For more than a decade prior to the establishment of Soul of the City, the group operated under a community organization model that was developed in California. First, members of individual churches venture into their communities and ask people about their concerns. Then they research the causes and solutions. Ultimately, they hold massive community "actions" in which hundreds, sometimes thousands of residents gather before elected officials to elicit their commitments to solve the problems.

In the late '80s, CCO members called for a solution to the drug epidemic. From that arose Jackson County's half-cent drug tax. In the early '90s, members addressed the lack of recreational activities for inner-city kids. Those efforts culminated in an action that drew 1,000 people to Central High School, after which city leaders expanded the Midnight Basketball program and launched a "Hot Summer Nights" program at city pools.
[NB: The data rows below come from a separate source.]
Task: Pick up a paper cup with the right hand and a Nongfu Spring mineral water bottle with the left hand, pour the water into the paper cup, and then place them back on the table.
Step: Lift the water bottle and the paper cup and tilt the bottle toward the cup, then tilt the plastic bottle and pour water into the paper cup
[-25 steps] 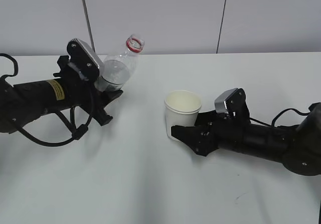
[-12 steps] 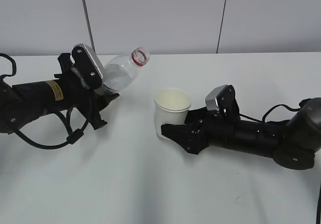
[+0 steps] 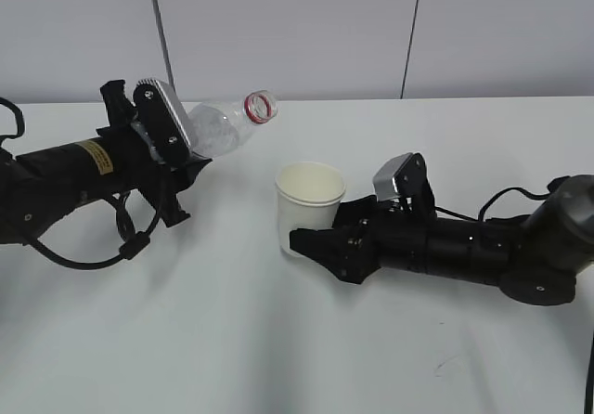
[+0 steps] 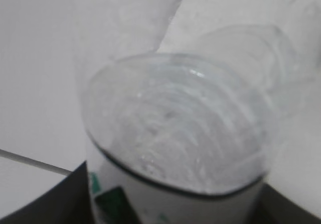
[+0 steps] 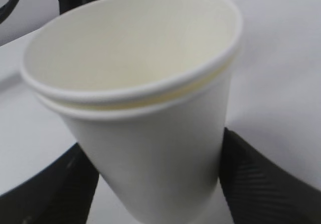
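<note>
My left gripper (image 3: 186, 159) is shut on the clear Nongfu Spring bottle (image 3: 223, 128) and holds it above the table, tilted far over with its open red-ringed mouth (image 3: 260, 106) pointing right. In the left wrist view the bottle (image 4: 180, 138) fills the frame, with water inside and the label (image 4: 140, 204) between the jaws. My right gripper (image 3: 311, 238) is shut on the white paper cup (image 3: 308, 205), which stands upright, below and right of the bottle mouth. In the right wrist view the cup (image 5: 150, 113) looks dry and empty inside, with fingers (image 5: 261, 179) on both sides.
The white table (image 3: 278, 358) stretches around both arms, with a small dark scuff (image 3: 444, 363) at the front right. A grey panelled wall (image 3: 297, 24) stands behind. Black cables (image 3: 93, 247) hang under the left arm.
The bottle has tipped further towards horizontal, its mouth lower and more to the right. My right gripper has carried the cup leftwards, closer to the bottle mouth.
</note>
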### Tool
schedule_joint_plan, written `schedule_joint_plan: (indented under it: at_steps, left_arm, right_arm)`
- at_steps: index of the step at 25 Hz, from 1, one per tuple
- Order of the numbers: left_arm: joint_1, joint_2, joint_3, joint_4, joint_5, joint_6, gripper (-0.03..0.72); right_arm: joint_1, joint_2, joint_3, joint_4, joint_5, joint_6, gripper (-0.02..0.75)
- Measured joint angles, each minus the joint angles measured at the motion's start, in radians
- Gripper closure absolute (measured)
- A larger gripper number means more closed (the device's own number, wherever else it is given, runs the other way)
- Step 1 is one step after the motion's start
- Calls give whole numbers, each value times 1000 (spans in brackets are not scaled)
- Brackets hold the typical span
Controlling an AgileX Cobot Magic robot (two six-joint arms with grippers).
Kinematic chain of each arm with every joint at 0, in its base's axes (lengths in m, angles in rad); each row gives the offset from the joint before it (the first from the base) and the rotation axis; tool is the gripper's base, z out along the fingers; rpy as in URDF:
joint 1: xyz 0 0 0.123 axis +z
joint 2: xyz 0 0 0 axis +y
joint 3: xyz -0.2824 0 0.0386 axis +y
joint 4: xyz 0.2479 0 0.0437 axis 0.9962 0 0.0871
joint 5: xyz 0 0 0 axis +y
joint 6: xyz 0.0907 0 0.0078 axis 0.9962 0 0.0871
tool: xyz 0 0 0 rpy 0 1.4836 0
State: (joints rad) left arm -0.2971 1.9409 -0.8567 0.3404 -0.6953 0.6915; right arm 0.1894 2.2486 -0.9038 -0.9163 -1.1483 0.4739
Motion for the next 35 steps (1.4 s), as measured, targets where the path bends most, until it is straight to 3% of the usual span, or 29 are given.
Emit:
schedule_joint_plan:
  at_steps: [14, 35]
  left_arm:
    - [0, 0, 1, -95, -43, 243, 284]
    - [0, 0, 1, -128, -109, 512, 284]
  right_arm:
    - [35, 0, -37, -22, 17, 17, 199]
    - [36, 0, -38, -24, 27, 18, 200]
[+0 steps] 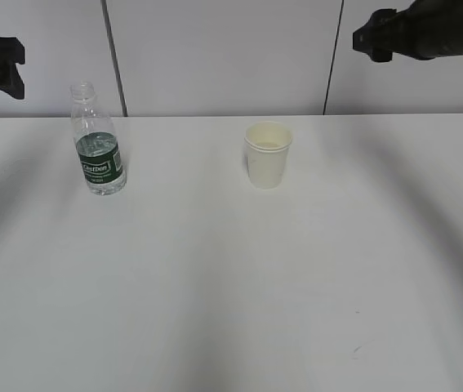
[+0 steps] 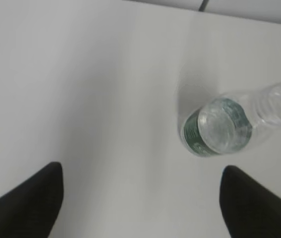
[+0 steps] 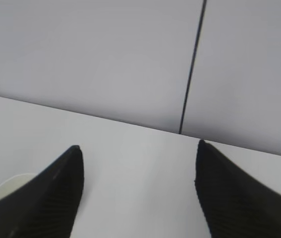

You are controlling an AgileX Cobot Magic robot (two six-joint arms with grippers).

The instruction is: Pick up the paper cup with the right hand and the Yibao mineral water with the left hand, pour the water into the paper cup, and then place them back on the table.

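Note:
The Yibao mineral water (image 1: 98, 140), clear with a dark green label and no cap, stands upright on the white table (image 1: 231, 278) at the back left. It also shows from above in the left wrist view (image 2: 224, 126). The cream paper cup (image 1: 268, 153) stands upright at the back centre; its rim peeks in at the lower left of the right wrist view (image 3: 4, 191). My left gripper (image 2: 141, 171) is open and empty, high above the table, the bottle beyond its right finger. My right gripper (image 3: 138, 148) is open and empty, raised at the upper right (image 1: 370, 37).
A grey panelled wall (image 1: 215, 49) with dark vertical seams rises behind the table's far edge. A small dark scuff mark (image 1: 356, 351) lies on the table near the front right. Soft shadows of the arms fall across the tabletop.

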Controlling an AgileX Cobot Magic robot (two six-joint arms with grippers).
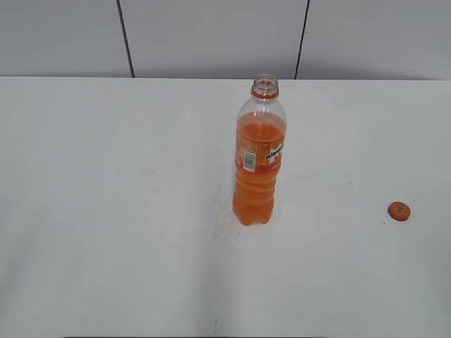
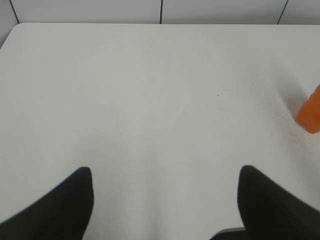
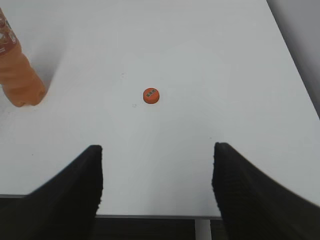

In the late '90s, the group sought to tackle the manifold problems in the Kansas City school district, which led to the launch of Soul of the City. "We realized schools were going to be a major challenge," recalls Warren Adams-Leavitt, CCO director. "Yet it was one we couldn't turn away from anymore."

But the members of CCO knew that if they took on problems as big as the ones affecting schools, it would detract from their work with their membership organizations. They needed more money to make ends meet.

So Soul of the City was launched as a fundraiser. After its successful first year, CCO was able to expand upon its partnership with the Local Investment Commission to do community building around schools. One of its earliest post-concert successes was the organizations' combined effort to help Ladd Elementary force out of business several drug houses that were operating around the school. After that came the launch of the Home Visit program, which allows teachers to make connections with their students' families prior to the start of the school year.

But Soul of the City has become more than a source of funds. "The event has helped us connect with parts of Kansas City we hadn't worked with before," says Adams-Leavitt. The concert -- and in particular the pre-party -- has afforded the opportunity for grassroots organizers to rub shoulders and share ideas with some of the city's biggest movers and shakers. "We've got everybody from the poorest people in our churches to former CEOs of some of Kansas City's philanthropic institutions," says Adams-Leavitt.

CCO chose jazz because it promotes diversity, Adams-Leavitt says. "It's music that both black people and white people listen to," he explains. But on a deeper level, jazz shares something in common with community organizing. "Constant experimentation," he says. "That's what we need to do in our communities."